Built as an Episcopal all-girl school, the Columbia Female Institute, had a run of nearly 100 years before the Great Depression put the nail in its coffin in 1932. Left without a function, the building would serve several purposes over its remaining years, including housing WPA workers, providing classrooms and offices for a local business college, and as a nursery school. The old Institute was even the location of the Maury County Library for a short period.

In 1944, the City of Columbia purchased the property from the Episcopal Diocese for $35,000. At the time of the fire, the main building of the old campus was being used as storage by the county school system. During the March night of Friday the 13th, 1959 about 7pm, the fire was reported. According to reports, the blaze quickly consumed the main building and the attached chapel.

Construction of the Columbia Female Institute began in 1835 and the first class was admitted under the administration of Rev. Franklin Gillette Smith in 1837. An advertising pamphlet released in 1837 reads:

The building was designed and constructed by Messrs. Drummond & Lutterloh, Architects. [Maury County’s “Master Builder” Nathan Vaught actually had to be called in to finish construction of the building.]

The general effect of the exterior is imposing, from its magnitude and its just proportions.

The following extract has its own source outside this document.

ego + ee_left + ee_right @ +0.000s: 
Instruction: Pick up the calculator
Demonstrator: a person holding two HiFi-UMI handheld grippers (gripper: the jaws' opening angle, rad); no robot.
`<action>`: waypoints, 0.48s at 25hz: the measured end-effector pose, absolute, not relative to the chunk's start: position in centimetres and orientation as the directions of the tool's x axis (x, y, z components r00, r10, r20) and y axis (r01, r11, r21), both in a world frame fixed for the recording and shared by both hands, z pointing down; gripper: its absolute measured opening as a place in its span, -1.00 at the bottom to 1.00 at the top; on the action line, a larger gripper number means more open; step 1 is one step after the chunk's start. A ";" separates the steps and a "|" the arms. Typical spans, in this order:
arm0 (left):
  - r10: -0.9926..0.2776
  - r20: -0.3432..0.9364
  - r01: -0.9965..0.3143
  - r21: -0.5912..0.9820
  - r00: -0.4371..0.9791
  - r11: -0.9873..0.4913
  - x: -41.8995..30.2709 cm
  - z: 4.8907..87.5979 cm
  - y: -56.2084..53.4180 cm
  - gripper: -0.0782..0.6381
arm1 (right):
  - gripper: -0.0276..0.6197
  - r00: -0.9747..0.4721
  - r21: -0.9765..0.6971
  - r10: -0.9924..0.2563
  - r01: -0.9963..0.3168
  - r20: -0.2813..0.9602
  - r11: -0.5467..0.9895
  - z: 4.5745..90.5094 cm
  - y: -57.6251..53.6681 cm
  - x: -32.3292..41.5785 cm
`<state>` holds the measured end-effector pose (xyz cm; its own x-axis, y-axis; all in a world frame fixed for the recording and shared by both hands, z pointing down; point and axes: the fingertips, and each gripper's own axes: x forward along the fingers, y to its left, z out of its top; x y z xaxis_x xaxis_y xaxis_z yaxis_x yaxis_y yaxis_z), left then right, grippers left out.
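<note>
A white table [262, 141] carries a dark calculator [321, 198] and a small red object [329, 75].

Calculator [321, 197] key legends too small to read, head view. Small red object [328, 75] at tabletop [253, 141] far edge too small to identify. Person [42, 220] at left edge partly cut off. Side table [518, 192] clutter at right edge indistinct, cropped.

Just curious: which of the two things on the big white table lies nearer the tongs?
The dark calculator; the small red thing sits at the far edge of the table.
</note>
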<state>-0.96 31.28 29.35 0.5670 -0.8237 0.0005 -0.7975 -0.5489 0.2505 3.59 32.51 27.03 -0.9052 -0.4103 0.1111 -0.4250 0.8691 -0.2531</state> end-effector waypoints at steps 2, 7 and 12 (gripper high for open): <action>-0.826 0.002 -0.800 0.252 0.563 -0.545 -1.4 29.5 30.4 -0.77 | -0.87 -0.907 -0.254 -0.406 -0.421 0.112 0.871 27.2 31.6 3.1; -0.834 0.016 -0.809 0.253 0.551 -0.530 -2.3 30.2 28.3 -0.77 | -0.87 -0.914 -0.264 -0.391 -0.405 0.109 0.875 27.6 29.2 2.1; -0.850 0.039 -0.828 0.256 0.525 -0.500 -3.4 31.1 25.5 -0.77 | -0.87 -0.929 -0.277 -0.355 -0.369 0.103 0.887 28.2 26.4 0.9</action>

The selection and execution of the decorative parts of the façade exhibit the classical taste of the architects and their judicious adherence to the established principles of Gothic architecture. The front of the building—the exposure of which is towards the north—is one hundred and twenty feet long, including the Octagonal Towers at the corners, eleven feet in diameter, which rise one story above the building and terminate in turrets. The corners on the back side are finished with Martello towers, five feet in diameter, which rise above the parapet walls and are also turreted. The whole effect of the building is improved by its fine basement story (not shown at all in our engraving) which is separated from the first story by an elegant band of hewn stone, the material employed also in the flights of steps leading up into the porticos. The width of the porticos is twenty-one feet, and their projection from the front wall, fifteen feet—the front and side openings being pointed arches, and the massive piers with buttresses in front and on one side, terminating in elegant lanterns. The walls of the porticos and the whole of the façade are turreted…

The interior was also described in the pamphlet. In the basement were the dining hall and offices for the domestics (more than likely, slaves). On the first floor were the accommodations for the teachers and tutoresses and the “Boarder’s Parlour.” Also on this floor were the rooms of the Music and Pestalozzian Departments.

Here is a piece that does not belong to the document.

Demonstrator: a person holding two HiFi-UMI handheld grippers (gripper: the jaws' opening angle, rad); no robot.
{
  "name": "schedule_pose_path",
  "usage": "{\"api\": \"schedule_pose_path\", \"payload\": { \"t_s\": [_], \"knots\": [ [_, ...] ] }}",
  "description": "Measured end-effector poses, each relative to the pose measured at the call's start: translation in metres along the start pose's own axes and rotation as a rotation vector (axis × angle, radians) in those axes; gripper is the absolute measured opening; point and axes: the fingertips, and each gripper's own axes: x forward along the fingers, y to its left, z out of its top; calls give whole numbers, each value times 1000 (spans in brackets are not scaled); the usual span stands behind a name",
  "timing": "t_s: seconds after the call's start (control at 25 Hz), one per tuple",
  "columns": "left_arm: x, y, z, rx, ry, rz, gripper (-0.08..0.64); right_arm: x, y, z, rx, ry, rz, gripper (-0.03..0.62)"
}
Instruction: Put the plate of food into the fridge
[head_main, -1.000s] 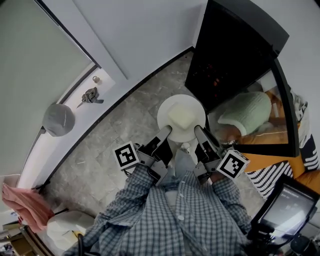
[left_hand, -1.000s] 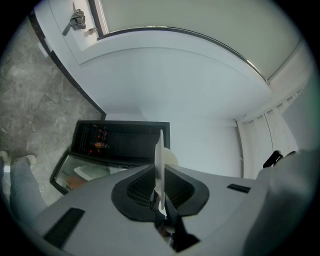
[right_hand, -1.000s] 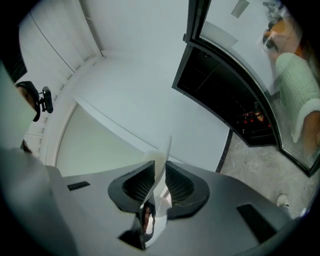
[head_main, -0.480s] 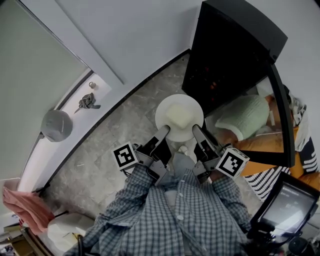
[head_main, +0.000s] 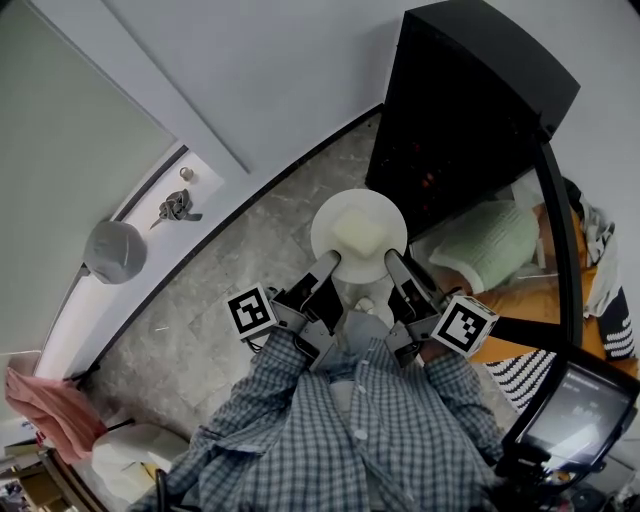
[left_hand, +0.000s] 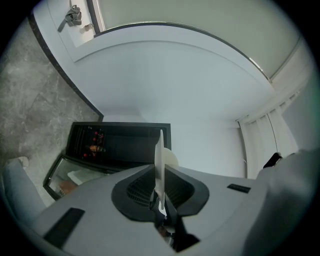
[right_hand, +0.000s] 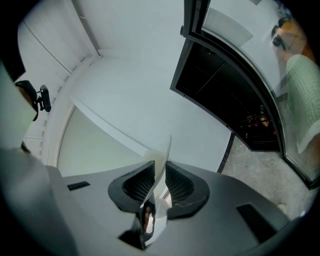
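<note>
A white plate (head_main: 324, 243) with a pale block of food (head_main: 358, 235) on it is held level in front of me, above the marble floor. My left gripper (head_main: 328, 262) is shut on the plate's near left rim, and my right gripper (head_main: 391, 259) is shut on its near right rim. In the left gripper view the plate (left_hand: 158, 165) shows edge-on between the jaws, and so does the plate (right_hand: 163, 161) in the right gripper view. The black fridge (head_main: 455, 120) stands just beyond the plate, its glass door (head_main: 562, 270) swung open to the right.
A person in a pale green sweater (head_main: 490, 245) shows behind the open door. A white wall (head_main: 280, 70) runs to the fridge's left. At far left are a door handle with keys (head_main: 174, 206), a grey cap (head_main: 114, 250) and a pink cloth (head_main: 45, 408).
The plate and both grippers keep the same grip. The view has shifted slightly; the fridge sits a little closer and the green-sleeved person has moved behind the door.
</note>
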Motion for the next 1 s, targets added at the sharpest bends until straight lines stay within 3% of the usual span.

On the second floor, with its fourteen-foot ceilings, was the large “Hall of Study.” The library and the Rector’s desk were also on the second story. Again, from the advertising pamphlet, “One of the chambers on the second floor, separated by a passage and entirely secluded from those resorted to by the school, is set apart as the sick-room. This apartment is airy, with a delightful prospect of the country, and is of easy access to the Matron and other ladies of the Institute.”

The third floor was set aside exclusively for dormitories. Boarders were guaranteed a bed to themselves, unless their sister attended the school. In that case, the siblings had to double-up. A tutoress shared each chamber with the students to provide supervision and to “attend to any case of indisposition.”

The campus of the Institute comprised of just over four acres. After the 1959 fire, this land was sold by the City of Columbia for $100,000 despite the efforts of local groups wishing to convert the old Institute grounds to a city park.

Today, Columbia Plaza shopping center and the U.S. Post Office stand on the grounds of the Columbia Female Institute.